**Data segment**

# # # #

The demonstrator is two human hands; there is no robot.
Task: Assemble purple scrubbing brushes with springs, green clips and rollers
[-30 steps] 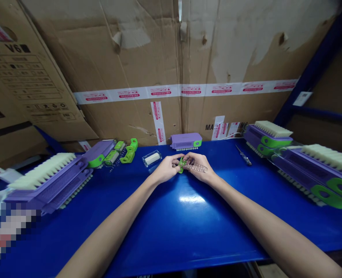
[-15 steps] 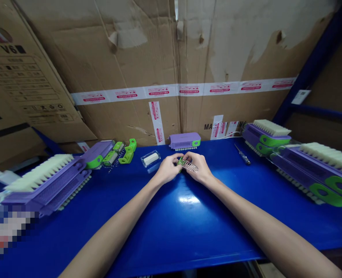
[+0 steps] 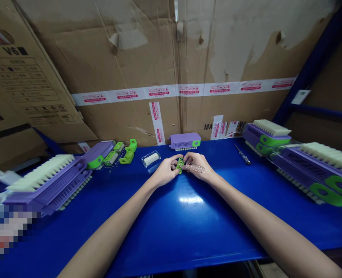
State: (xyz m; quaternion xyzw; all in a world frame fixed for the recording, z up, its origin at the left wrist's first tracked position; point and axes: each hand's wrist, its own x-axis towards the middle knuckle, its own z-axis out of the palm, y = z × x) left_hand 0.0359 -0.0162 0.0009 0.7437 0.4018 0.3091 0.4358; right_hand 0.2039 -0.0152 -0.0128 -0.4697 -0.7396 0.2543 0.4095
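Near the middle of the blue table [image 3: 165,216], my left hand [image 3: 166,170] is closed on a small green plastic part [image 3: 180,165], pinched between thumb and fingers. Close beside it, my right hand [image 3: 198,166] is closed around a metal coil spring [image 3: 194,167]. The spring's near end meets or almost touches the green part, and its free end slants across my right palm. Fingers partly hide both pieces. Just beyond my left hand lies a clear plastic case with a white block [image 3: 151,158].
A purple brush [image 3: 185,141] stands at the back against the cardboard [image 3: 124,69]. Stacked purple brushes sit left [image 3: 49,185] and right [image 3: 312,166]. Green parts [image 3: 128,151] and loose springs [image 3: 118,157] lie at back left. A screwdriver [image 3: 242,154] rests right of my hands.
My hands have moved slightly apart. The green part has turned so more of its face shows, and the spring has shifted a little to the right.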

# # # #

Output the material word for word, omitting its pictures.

**Your solution**
The demonstrator is two human hands; there is no robot.
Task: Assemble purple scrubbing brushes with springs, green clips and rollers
[-30 steps] 
[-15 steps] 
[+0 steps] 
State: (xyz m; quaternion xyzw; all in a world frame fixed for the recording, z up, its origin at the left wrist's first tracked position; point and axes: each hand's wrist, its own x-axis towards the middle knuckle, its own z-axis out of the palm, y = z × x) left_hand 0.0359 -0.0162 0.0009 0.7437 0.4018 0.3091 0.4358; right_hand 0.2039 -0.0152 -0.0128 -0.4697 -0.7396 0.2543 0.4095
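Near the middle of the blue table [image 3: 165,216], my left hand [image 3: 166,170] is closed on a small green plastic part [image 3: 180,165], pinched between thumb and fingers. Close beside it, my right hand [image 3: 198,166] is closed around a metal coil spring [image 3: 194,167]. The spring's near end meets or almost touches the green part, and its free end slants across my right palm. Fingers partly hide both pieces. Just beyond my left hand lies a clear plastic case with a white block [image 3: 151,158].
A purple brush [image 3: 185,141] stands at the back against the cardboard [image 3: 124,69]. Stacked purple brushes sit left [image 3: 49,185] and right [image 3: 312,166]. Green parts [image 3: 128,151] and loose springs [image 3: 118,157] lie at back left. A screwdriver [image 3: 242,154] rests right of my hands.
My hands have moved slightly apart. The green part has turned so more of its face shows, and the spring has shifted a little to the right.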

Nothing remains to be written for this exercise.